It's funny you write about Poi Dog Pondering here. That album was in heavy rotation between my older brothers and I in our house. In 1995 while you were in Ft Lauderdale I was on the other coast as a high school freshman in Ft Myers first meeting my future ex wife and her family as we rebelled against everything and broke every moral law imaginable. Today I'm back in the farmlands of my early upbringing, in a new to us 100 year old house, happily married, with two absolutely wonderful children, and a third due on Christmas day. With the new house I finally bought a full size Christmas tree. I had Bing Crosby and medieval choir works playing on the stereo and our little family had one of the most beautiful and happiest days I could ever imagine any human beings ever having. At a certain point I had to leave my family and with some tears say some prayers for my ex who is God knows where and her abusive mother and thank them for their mistakes that lead to my financial well being. I'm writing not about giving thanks for my own endless wrong moves but for someone else’s.
My ex's mother came from an incredibly impoverished background in a third world country. One of many children, her parents frequently told her she was worthless and degraded her at every opportunity. She came to America with literally nothing, worked tirelessly, married rich, and had all the trappings of immense worldly success. She was also a miserable and violent drunk who was determined to physically and mentally beat any weakness or vulnerability out of her only child.

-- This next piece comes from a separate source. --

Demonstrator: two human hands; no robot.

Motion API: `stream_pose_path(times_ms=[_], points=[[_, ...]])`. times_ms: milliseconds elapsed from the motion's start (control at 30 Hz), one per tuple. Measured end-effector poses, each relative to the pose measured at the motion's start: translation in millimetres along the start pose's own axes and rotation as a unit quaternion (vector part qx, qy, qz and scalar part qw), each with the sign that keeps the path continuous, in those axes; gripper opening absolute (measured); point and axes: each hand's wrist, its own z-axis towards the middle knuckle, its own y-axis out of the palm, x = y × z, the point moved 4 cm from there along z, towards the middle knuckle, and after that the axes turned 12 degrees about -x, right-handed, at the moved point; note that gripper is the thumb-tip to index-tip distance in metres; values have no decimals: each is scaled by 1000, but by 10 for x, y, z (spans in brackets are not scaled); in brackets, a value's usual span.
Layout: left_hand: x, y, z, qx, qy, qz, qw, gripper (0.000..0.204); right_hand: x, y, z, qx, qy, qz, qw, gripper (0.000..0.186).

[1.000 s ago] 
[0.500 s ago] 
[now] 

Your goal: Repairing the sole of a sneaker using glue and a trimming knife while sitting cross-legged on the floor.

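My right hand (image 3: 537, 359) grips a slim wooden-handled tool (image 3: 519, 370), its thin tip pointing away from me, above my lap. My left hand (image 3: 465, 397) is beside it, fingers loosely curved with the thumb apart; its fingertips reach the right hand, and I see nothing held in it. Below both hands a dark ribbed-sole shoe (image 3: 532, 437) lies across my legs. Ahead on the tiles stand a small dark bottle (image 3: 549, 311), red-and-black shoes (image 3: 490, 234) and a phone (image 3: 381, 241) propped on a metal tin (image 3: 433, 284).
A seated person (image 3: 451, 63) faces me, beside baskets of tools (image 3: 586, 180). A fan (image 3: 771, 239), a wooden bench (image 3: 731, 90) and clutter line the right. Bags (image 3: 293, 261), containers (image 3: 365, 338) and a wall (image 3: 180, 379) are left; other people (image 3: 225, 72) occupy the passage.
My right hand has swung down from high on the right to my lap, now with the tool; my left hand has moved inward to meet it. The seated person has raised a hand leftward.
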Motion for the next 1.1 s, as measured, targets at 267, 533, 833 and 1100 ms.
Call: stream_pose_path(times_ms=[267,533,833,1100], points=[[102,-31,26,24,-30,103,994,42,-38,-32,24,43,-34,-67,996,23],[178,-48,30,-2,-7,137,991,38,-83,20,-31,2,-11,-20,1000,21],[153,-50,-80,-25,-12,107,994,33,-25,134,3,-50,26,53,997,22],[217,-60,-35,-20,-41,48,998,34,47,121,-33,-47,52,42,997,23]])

While my ex and I had many years of friendship and a good long term relationship the moment the shackles of marriage hit everything fell apart. She stopped living, spent 20 hours a day on video games and Tumblr blogs and eventually ran off never to return. At the time it was utterly devastating. The one good point was that as a sort of payoff so she didn't have to return to face me or my family, who deeply loved her, was that she sold me the house she had bought us with her inheritance for an incredibly low price. It was an older house, and I had put an enormous amount of sweat equity in it, but I could never have afforded it to begin with. When we got together I was living in an incredibly artsy and weird space that was great for an eccentric 20 something but basically a hellhole and with my many sins it was all I could afford.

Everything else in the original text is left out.